# Your instructions
The whole listing, except its pictures, is to be repeated exactly.
● ● ● ● ●
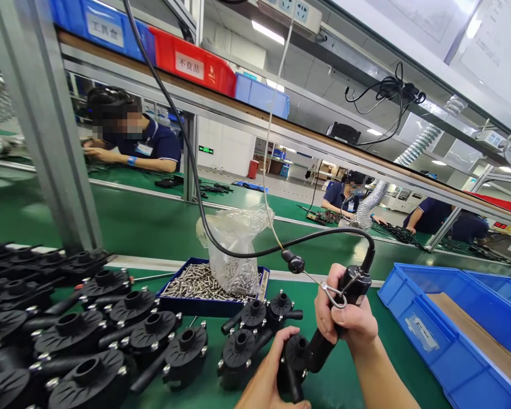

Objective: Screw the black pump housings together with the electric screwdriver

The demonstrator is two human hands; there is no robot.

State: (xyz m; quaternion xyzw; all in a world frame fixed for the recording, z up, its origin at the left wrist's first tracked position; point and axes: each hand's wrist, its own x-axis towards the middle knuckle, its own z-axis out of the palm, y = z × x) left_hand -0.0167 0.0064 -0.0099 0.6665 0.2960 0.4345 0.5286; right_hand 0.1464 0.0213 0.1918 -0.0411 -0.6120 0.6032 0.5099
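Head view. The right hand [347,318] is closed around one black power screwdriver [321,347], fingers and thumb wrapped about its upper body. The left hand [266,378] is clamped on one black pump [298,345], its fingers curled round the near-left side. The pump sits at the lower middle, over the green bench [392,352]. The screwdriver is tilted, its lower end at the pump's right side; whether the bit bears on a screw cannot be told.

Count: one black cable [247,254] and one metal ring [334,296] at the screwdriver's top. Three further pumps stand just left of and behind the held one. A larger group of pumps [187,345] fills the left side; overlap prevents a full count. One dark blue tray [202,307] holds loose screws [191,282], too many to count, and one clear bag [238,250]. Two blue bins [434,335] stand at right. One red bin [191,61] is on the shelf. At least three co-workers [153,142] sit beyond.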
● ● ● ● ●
# Task solution
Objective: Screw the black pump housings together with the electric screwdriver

The demonstrator is two human hands; there is no robot.

State: (xyz m; quaternion xyzw; all in a world frame fixed for the recording, z up, its origin at the left wrist's first tracked position; point and axes: each hand's wrist, its own x-axis towards the middle knuckle, its own z-axis out of the palm, y = z × x) left_hand -0.0167 0.0064 -0.0099 0.6665 0.2960 0.4345 0.5286; right_hand 0.1464 0.0213 0.1918 -0.0411 -0.6120 0.6032 0.5099
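Head view. The right hand [347,318] is closed around one black power screwdriver [321,347], fingers and thumb wrapped about its upper body. The left hand [266,378] is clamped on one black pump [298,345], its fingers curled round the near-left side. The pump sits at the lower middle, over the green bench [392,352]. The screwdriver is tilted, its lower end at the pump's right side; whether the bit bears on a screw cannot be told.

Count: one black cable [247,254] and one metal ring [334,296] at the screwdriver's top. Three further pumps stand just left of and behind the held one. A larger group of pumps [187,345] fills the left side; overlap prevents a full count. One dark blue tray [202,307] holds loose screws [191,282], too many to count, and one clear bag [238,250]. Two blue bins [434,335] stand at right. One red bin [191,61] is on the shelf. At least three co-workers [153,142] sit beyond.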

The exercise requires no more work.